Determine how many lines in the following listing include "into". Respond with that number only.

- - -

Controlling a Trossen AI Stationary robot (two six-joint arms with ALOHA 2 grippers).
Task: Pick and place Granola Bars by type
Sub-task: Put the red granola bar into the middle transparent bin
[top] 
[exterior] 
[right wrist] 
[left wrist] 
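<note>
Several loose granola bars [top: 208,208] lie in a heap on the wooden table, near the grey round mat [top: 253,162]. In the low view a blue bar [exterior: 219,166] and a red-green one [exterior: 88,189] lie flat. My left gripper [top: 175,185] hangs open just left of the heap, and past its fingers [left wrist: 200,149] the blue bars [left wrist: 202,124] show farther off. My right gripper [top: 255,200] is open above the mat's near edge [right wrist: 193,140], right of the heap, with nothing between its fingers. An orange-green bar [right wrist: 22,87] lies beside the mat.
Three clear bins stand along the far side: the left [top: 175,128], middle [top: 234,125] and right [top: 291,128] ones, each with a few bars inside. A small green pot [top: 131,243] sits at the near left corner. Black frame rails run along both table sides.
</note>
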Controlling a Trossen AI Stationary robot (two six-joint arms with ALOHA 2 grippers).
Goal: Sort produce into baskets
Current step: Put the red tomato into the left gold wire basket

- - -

* _OUTPUT BELOW_: 3